Print out every line of the listing below without alteration.
__________
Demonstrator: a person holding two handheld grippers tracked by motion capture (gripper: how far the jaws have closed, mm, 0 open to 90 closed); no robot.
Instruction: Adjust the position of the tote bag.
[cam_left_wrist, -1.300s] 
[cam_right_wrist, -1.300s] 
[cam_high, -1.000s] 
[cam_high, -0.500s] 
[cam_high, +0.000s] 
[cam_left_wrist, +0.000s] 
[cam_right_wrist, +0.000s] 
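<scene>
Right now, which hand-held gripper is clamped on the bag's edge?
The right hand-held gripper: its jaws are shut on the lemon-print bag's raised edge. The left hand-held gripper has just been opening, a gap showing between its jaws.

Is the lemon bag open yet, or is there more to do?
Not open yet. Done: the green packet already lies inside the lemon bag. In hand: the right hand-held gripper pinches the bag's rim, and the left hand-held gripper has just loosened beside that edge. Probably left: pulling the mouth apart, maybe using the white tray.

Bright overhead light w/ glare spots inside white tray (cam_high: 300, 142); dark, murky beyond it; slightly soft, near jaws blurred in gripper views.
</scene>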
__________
### Your response
Demonstrator: a person holding two handheld grippers tracked by motion capture (gripper: how far the jaws have closed, mm, 0 open to 90 closed); no robot.
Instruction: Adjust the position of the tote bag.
[cam_left_wrist, -1.300s] 
[cam_right_wrist, -1.300s] 
[cam_high, -1.000s] 
[cam_high, -0.500s] 
[cam_high, +0.000s] 
[cam_left_wrist, +0.000s] 
[cam_right_wrist, +0.000s] 
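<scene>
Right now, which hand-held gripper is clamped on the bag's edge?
The right hand-held gripper: its jaws are shut on the lemon-print bag's raised edge. The left hand-held gripper has just been opening, a gap showing between its jaws.

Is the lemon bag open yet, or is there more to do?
Not open yet. Done: the green packet already lies inside the lemon bag. In hand: the right hand-held gripper pinches the bag's rim, and the left hand-held gripper has just loosened beside that edge. Probably left: pulling the mouth apart, maybe using the white tray.

Bright overhead light w/ glare spots inside white tray (cam_high: 300, 142); dark, murky beyond it; slightly soft, near jaws blurred in gripper views.
</scene>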

The answer has been supplied in full.